# Hen or roosters



## Tdowis (May 21, 2021)

*We are new and this is our first flock.. they were supposed to be girls, we have no idea how to tell.. I just marked 2 of them if anyone can help us decide.. they all look the same to me 😭*


----------



## robin416 (Sep 8, 2013)

Going to need a good side shot of the two you're questioning and tell us know how old they are.


----------



## danathome (Sep 14, 2020)

X 2.


----------



## Tdowis (May 21, 2021)

Tdowis said:


> View attachment 40700
> 
> *We are new and this is our first flock.. they were supposed to be girls, we have no idea how to tell.. I just marked 2 of them if anyone can help us decide.. they all look the same to me.
> They are 9 weeks old.*


----------



## danathome (Sep 14, 2020)

*To help you the pictures need to be as close up as possible showing the chickens from the side.
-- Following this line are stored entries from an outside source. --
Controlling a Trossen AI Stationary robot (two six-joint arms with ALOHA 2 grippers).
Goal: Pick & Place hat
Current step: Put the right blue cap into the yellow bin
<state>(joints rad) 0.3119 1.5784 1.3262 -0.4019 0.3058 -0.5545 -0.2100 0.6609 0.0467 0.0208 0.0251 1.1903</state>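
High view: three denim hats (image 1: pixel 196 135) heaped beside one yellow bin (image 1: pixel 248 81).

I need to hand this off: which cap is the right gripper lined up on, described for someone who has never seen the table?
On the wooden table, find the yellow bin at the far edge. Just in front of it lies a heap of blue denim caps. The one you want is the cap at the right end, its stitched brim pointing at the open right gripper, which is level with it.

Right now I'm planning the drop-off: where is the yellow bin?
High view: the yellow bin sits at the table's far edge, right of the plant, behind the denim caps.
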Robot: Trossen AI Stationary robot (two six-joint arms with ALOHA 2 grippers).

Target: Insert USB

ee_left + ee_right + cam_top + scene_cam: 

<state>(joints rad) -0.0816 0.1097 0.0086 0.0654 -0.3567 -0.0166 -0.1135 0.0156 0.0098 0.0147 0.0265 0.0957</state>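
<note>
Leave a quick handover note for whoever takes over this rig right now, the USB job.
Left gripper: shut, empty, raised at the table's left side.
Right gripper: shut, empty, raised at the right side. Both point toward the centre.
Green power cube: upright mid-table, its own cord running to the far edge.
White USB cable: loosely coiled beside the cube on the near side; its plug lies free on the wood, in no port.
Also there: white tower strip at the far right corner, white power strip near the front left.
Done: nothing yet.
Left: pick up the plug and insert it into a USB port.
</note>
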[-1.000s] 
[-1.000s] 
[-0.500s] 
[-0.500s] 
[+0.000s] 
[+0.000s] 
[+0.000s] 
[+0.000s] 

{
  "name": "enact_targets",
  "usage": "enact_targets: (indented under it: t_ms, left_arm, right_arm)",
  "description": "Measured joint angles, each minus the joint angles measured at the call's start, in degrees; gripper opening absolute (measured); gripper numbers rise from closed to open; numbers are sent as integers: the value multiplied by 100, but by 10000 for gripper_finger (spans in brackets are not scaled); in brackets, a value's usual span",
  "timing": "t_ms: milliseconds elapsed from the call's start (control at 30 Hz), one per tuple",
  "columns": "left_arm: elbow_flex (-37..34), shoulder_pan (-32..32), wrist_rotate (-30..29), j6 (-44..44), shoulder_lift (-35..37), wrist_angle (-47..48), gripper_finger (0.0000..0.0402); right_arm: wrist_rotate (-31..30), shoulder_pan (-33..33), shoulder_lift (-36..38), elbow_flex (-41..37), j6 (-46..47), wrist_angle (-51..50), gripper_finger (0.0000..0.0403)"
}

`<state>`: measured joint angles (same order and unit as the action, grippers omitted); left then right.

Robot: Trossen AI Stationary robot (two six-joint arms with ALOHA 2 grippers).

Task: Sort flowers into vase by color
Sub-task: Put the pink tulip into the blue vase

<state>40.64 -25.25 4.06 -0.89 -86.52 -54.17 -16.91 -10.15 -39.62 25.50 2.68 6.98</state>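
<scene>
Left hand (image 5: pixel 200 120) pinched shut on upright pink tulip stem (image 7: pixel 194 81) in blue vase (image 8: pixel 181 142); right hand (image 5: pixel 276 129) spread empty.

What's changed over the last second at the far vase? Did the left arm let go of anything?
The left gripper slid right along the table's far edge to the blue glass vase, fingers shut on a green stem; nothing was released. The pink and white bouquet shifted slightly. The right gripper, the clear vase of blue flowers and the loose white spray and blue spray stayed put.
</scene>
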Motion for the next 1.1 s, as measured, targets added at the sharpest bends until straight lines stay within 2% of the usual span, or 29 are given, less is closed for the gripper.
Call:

Most important is that we see their heads with comb and wattles clearly. At nine weeks of age a pullet will have a small comb and wattles. Those that have a comb developing and is bigger, redder are cockerels. With most breeds the pullets' combs get bigger when the pullet is close to laying eggs; 5 to 7 months of age.*


----------



## Tdowis (May 21, 2021)

danathome said:


> *To help you the pictures need to be as close up as possible showing the chickens from the side. Most important is that we see their heads with comb and wattles clearly. At nine weeks of age a pullet will have a small comb and wattles. Those that have a comb developing and is bigger, redder are cockerels. With most breeds the pullets' combs get bigger when the pullet is close to laying eggs; 5 to 7 months of age.*


Thank you, I will get a better picture of them.


----------



## imnukensc (Dec 5, 2020)

Depending on the forthcoming pictures, for now I'm going with pullets although #2 is looking a little sketchy to me. Also need to know age as previously asked.


----------



## PowellClan5 (Nov 6, 2020)

Tdowis said:


> View attachment 40700
> 
> *We are new and this is our first flock.. they were supposed to be girls, we have no idea how to tell.. I just marked 2 of them if anyone can help us decide.. they all look the same to me 😭*
> [/
> ...


----------



## imnukensc (Dec 5, 2020)

They look like Barred Rocks to me. Dominiques have rose combs.


----------



## PowellClan5 (Nov 6, 2020)

Maybe the angle of the combs in the pics is throwing me off, but to me they look like the rose with the hook on the back like Dominique's have.


----------



## Poultry Judge (Jul 15, 2020)

Welcome to the forum!


----------



## robin416 (Sep 8, 2013)

And that's what makes it hard to ID when pics are taken from too far away.


----------



## Tdowis (May 21, 2021)

Tdowis said:


> View attachment 40700
> 
> *We are new and this is our first flock.. they were supposed to be girls, we have no idea how to tell.. I just marked 2 of them if anyone can help us decide.. they all look the same to me 😭*



















*They are barred rock and around 10weeks now, neither of these are crowing yet if boys 🤷‍♀️*


----------



## robin416 (Sep 8, 2013)

Good pics. I'm letting Ken do this one. He seems to be really good with the barred birds. Heck, he know the others quite well too.


----------



## imnukensc (Dec 5, 2020)

I'm going with pullets for now, but if I'm wrong, it wouldn't be the first time. Chickens can be tricky.


----------



## PowellClan5 (Nov 6, 2020)

Do barred rock follow the same color pattern for sexing like Dominique do? Hens appear darker than roos due to bar width in dominique. Just curious if this holds true with barred rock.


----------



## imnukensc (Dec 5, 2020)

Yes, they do follow the same color pattern and while yours are a little light, I still think they're pullets.


----------



## PowellClan5 (Nov 6, 2020)

imnukensc said:


> Yes, they do follow the same color pattern and while yours are a little light, I still think they're pullets.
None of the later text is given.